JJ led him over to the paramedics waiting by an ambulance in front of the old farmhouse, leaving me with our unit chief.

"McDowell," he said to get my attention.

"Yeah?" I asked.

"I'm temporarily suspending you from active duty," he said sternly.

"What?  Why?" I demanded, surprised.

"Unless you can give me a suitable explanation for your actions in there," he started, pointing towards the house, "you are on desk duty for an entire week," he commanded.

"What do you mean my actions in there?  We took him down without firing a single shot," I protested.

"You went in without a vest, or even adequate back up.  You weren't on coms to communicate with the rest of us, you tackled a member of your own team, and you did not follow protocol for detaining a mentally unstable armed suspect.  Not to mention both you and Reid got hurt because of your rash actions.  It was irresponsible and dangerous, and numerous people could have gotten killed," he chastised.
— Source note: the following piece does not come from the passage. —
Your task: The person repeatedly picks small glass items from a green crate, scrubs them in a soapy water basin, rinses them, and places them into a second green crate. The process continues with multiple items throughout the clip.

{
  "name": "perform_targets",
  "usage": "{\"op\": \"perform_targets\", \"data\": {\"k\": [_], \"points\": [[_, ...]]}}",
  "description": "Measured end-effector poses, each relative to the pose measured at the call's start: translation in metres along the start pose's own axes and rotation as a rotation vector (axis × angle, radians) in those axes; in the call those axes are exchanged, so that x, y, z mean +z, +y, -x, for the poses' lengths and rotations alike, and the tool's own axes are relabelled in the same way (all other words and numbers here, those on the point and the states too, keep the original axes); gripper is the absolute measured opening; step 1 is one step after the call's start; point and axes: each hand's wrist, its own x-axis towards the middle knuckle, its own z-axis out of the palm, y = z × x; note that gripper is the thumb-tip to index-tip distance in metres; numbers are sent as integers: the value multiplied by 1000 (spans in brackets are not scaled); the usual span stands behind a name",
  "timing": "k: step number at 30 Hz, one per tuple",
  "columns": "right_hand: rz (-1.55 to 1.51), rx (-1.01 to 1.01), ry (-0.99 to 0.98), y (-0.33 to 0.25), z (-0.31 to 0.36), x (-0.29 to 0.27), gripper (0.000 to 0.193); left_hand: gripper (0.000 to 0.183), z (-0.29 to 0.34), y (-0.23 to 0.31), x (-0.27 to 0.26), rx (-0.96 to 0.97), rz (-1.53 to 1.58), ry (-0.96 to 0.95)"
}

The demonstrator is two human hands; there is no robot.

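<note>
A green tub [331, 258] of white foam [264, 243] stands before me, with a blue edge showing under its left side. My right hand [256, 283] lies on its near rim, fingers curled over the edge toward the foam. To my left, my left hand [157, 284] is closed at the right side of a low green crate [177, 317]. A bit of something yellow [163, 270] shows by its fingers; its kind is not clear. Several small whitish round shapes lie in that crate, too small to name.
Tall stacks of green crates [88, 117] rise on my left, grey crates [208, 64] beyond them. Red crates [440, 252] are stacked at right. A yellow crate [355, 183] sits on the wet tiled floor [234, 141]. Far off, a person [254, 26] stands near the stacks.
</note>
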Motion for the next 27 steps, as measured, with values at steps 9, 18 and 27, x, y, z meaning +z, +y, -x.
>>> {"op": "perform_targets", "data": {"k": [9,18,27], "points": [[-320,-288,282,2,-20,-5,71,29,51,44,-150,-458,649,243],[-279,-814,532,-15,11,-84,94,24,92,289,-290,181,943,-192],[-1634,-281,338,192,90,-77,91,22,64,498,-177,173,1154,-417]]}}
I opened my mouth to protest that I wasn't hurt other than a few bruises, and that didn't even count, in my opinion, but Hotch wasn't done.

"We are a team, McDowell.  You'd better learn how to work as part of one or you won't have a future with the BAU," he said before gesturing for a paramedic to come check me over and then heading for one of the SUV's.

I stared after him, more stunned than anything, but that could also have been the adrenaline wearing off.  I definitely felt more than a few bruises now, and the paramedics informed me that I had splinters of wood imbedded in my back, too.  Which meant a trip to the hospital. Maybe that's why Hotch had snapped at me for not wearing a vest, aside from human skin not being bulletproof, of course.

Now I had plenty of extra time to sulk about Hotch basically threatening to fire me, and wonder who the unsub had meant by 'him' and whether or not he was telling the truth about Jeremy being gone.  This desk duty thing was going to suck more than I thought.